First, as a disclaimer, I've never taken a course on Aesthetics. Thus, this post is in no way grounded in any historical account of aesthetics; it is merely my own take on something I have never been much good at: art. Consequently, there is most likely a few thousand pages discrediting everything I'm about to say. Owell.
Poetry
I’m not a big fan of poetry, never have been. I’m all for using uncommon words and constructing your writing in unique and inventive ways, but I don’t feel that you need poetry to achieve those effects. I hate dry, monotonous diction and syntax just as much as the next reader, but poetry, while certainly avoiding monotony and constantly playing with sentence structure, remains unappealing nonetheless.
I don’t doubt that there is much meaning to be had in poetry. But for me, there is a good deal of difficulty in discerning good poetry and bad poetry. That doesn’t exactly give me much hope for poetry.

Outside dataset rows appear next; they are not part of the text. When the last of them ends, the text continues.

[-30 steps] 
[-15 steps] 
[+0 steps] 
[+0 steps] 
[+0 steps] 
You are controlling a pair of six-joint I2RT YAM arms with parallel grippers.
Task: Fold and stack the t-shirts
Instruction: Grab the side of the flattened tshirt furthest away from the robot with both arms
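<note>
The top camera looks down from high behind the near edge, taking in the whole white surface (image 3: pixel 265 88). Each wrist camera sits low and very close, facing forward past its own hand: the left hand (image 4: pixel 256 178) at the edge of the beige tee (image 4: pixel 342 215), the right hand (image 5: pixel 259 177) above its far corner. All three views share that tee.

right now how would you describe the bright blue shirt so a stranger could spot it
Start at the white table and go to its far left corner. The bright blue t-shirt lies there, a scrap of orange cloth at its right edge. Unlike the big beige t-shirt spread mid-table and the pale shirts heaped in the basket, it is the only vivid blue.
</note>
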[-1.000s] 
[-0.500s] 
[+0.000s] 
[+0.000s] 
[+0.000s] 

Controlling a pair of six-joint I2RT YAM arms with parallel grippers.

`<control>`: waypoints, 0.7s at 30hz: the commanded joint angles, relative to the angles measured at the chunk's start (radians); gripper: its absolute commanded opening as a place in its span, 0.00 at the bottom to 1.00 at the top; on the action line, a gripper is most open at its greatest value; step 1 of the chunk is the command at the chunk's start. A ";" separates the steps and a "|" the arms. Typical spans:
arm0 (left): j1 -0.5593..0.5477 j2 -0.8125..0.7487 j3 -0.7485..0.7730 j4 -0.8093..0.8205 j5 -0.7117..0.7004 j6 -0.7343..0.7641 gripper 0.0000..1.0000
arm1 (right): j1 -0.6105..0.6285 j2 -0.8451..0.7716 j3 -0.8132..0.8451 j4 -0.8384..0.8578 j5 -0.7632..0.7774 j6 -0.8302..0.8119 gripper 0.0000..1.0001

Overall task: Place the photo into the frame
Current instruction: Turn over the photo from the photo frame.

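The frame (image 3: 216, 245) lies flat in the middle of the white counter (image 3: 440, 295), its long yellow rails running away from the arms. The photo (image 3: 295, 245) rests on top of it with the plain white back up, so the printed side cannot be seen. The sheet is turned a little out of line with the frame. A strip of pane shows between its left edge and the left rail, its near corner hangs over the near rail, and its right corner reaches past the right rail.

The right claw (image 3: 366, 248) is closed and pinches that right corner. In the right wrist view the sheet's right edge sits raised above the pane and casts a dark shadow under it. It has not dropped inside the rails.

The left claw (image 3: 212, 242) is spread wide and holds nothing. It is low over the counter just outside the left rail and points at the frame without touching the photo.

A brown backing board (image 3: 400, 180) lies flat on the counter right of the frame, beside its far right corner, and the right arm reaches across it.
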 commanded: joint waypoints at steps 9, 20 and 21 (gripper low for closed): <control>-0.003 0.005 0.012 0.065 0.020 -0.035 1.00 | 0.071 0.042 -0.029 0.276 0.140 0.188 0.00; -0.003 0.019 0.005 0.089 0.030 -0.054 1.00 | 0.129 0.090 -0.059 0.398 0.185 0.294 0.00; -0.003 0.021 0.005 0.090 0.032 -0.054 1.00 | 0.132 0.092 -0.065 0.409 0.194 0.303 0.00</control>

I do however, enjoy rhyming. I think it takes a lot of skill to rhyme. Chaucer used a decasyllabic meter with an A-A, B-B rhyming scheme for the entirety of Canterbury Tales (I could be slightly off on this). That my friends, is impressive. It takes discipline. But this discipline is predicated on structure. Rhyming forces the writer to subject his thoughts to structure, but not in such a way as to lose the value and individuality of the thought. Rather, whatever the writer is attempting to express, s/he must always form the expression within a pattern, or structure.
Now you could say that this is stifling creative thinking and writing. And while I do not disagree, you then open the writing up and no longer is it able to be subjected to criterion. Dissolving the structure of the writing, at the same time, absolves the writing from judgment. No longer can the reader say, this piece of poetry is good, or that piece of poetry lacks quality. In fact, the designation (of the “this” or “that” as poetry) itself becomes less certain.
Prose is more than capable of giving us the creativity and ingenuity to stimulate and fill our imagination. (Read you some Picture of Dorian Grey by Oscar Wilde)
Art in General
Within structure, the skill and thus, quality can be determined. I suppose this despising of poetry stems from an issue I have with art as meaning-making in general. With no structure as a guide, no end-point by which to base the work on, the creator no longer requires skill. Hence why the distinction between good poetry and bad poetry becomes muddled.
Great artists rarely are considered great by one piece of art. It takes a collection; a repeated creation and production of art by which, we can then judge the artist. A single piece can be magnificent, but that does not make the creator magnificent.
We don’t praise haphazardry (if it wasn’t a word before, it is now) because it doesn’t involve skill. There is no specificity, and thus, it is open for all to achieve (if you wish to call it an achievement).
Pablo Picasso: “There is no abstract art. You must always start with something. Afterward you can remove all traces of reality.”
I love that quote. There is always “something” there first, and then the artist abstracts away. This “away” is taken directly from the Latin prefix ‘ab’, and entails a “something” first there, from which we move. But this abstraction, this removal (or movement away), is not done simply. It is technically done, it involves skill. And through this movement away, a trajectory or structure of the piece is then discovered. And through the structure, we then are able to judge the quality, the skill, of the artist.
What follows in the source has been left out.